• The task: Copy each line below exactly as it appears. Pictures are to be omitted.

• Collected material:

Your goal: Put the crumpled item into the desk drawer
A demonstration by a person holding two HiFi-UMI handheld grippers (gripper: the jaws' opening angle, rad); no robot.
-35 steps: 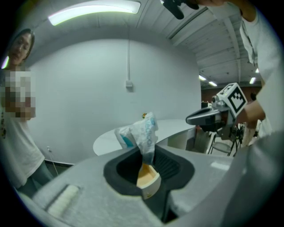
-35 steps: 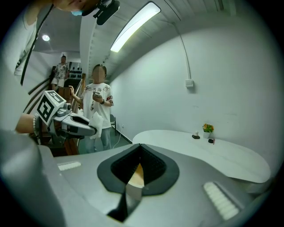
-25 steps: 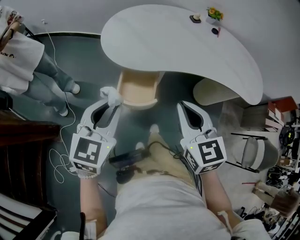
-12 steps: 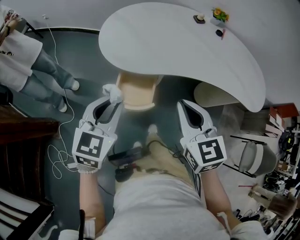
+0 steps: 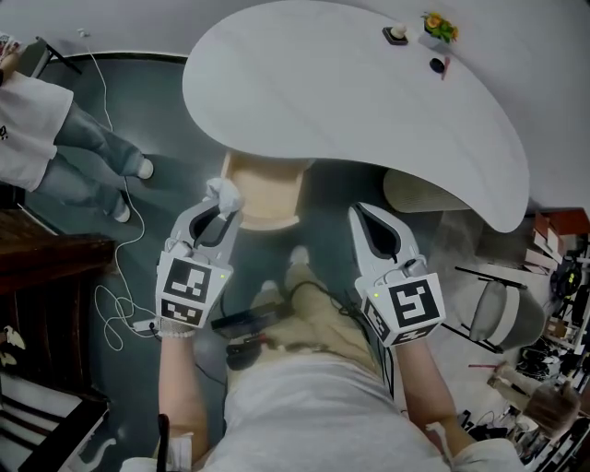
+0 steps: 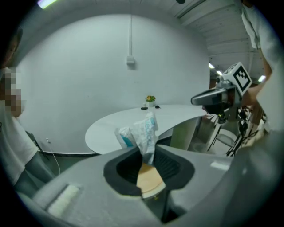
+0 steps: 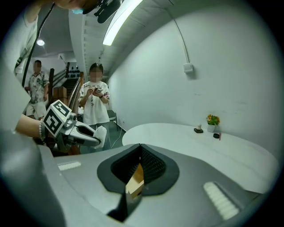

• Your solution:
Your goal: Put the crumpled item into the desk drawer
A demonstration by a person holding two HiFi-UMI handheld grippers (gripper: the jaws' opening angle, rad); no robot.
-35 steps: 
-35 steps: 
-25 steps: 
-12 steps: 
+0 steps: 
+0 steps: 
+0 steps: 

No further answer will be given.